About this exercise
If a line of the data below contains the string "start", copy it into your answer.

Information supplied
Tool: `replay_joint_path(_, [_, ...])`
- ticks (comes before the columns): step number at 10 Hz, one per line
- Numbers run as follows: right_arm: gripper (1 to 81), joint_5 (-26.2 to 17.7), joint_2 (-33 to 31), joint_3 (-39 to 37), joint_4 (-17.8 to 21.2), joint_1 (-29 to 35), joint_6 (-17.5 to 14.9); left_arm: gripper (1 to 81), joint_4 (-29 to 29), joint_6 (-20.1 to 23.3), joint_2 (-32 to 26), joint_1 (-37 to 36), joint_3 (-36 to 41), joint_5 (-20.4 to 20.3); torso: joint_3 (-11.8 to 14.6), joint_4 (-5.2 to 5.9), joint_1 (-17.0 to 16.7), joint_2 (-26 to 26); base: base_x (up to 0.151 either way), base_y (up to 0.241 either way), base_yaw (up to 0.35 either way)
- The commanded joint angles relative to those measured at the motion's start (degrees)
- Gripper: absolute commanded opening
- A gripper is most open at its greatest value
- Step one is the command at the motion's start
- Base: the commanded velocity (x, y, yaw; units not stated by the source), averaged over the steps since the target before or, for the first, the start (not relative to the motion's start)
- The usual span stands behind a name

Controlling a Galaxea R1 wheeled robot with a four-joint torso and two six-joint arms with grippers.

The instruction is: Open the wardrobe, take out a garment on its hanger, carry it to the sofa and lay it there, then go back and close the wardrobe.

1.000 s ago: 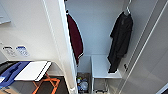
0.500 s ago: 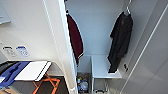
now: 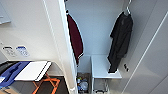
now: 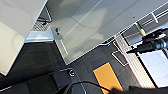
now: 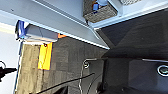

Answer below
- The commanded joint angles relative to those measured at the motion's start (degrees)
- Step one is the command at the motion's start
- Base: the commanded velocity (x, y, yaw; units not stated by the source), averaged over the steps since the target before or, for the first, the start (not relative to the motion's start)

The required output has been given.